= What you need to do =
Make an exact copy of the listing, without images.

= Supplied information =
============
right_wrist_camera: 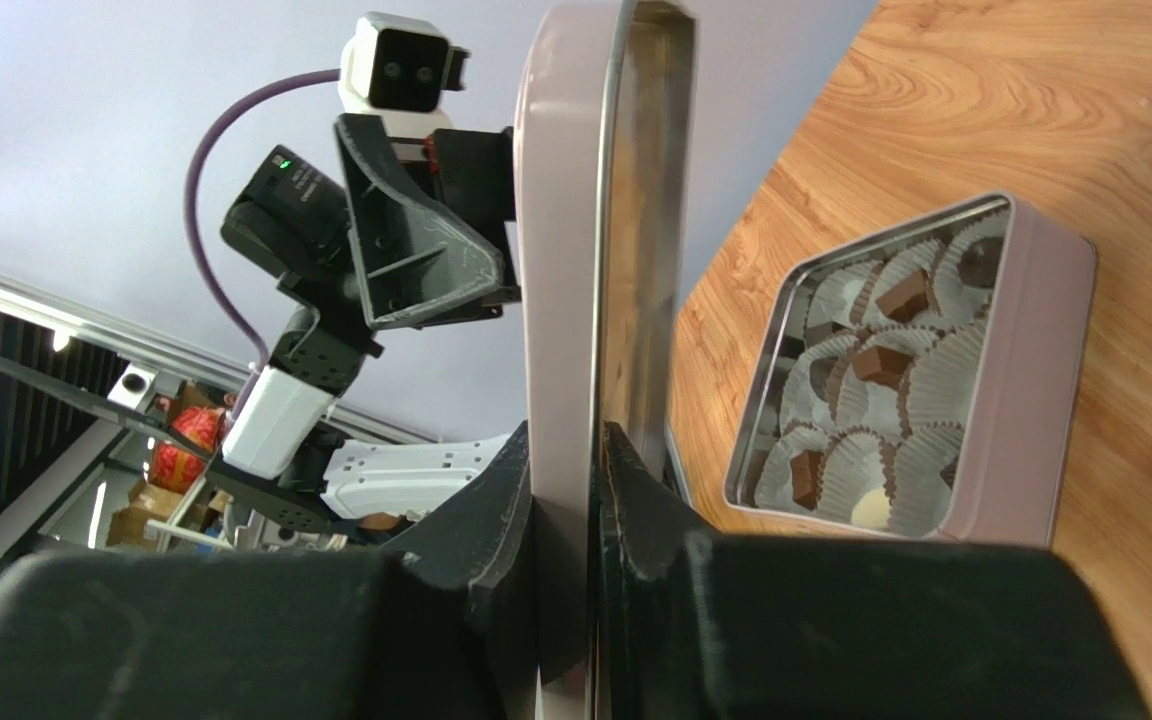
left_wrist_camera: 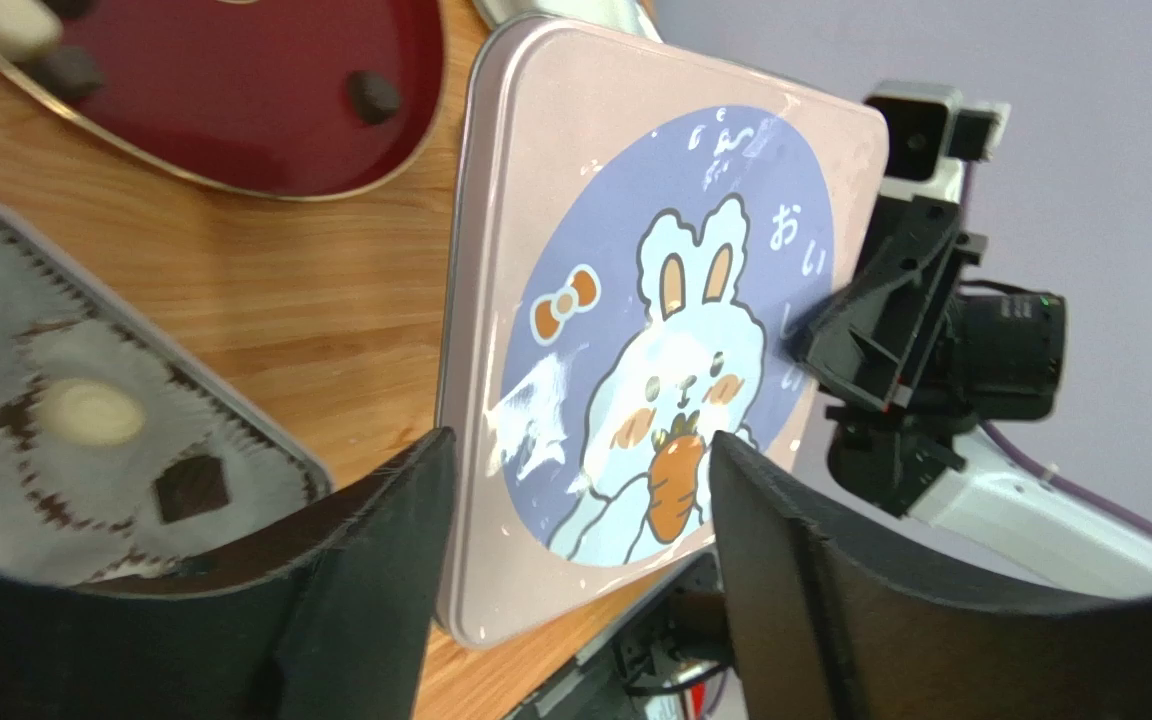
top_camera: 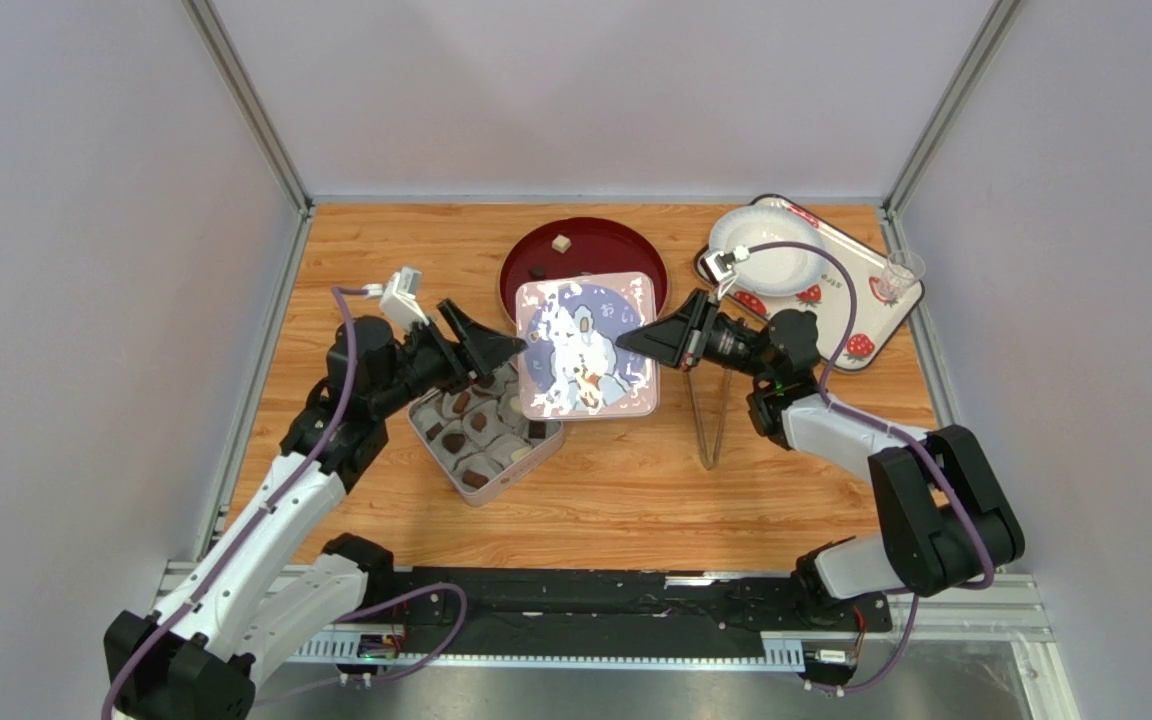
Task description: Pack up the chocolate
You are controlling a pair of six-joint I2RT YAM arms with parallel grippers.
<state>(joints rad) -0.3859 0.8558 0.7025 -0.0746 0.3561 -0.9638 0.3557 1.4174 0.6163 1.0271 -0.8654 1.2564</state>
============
= Solution for this task =
right_wrist_camera: 
left_wrist_camera: 
top_camera: 
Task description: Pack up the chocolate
You are controlling a pair of six-joint I2RT YAM arms with parallel grippers.
<state>(joints rad) -0.3859 0.8558 0.7025 -0.0746 0.3561 -0.9638 0.3557 1.4174 0.6163 1.0271 -0.8654 1.2564</state>

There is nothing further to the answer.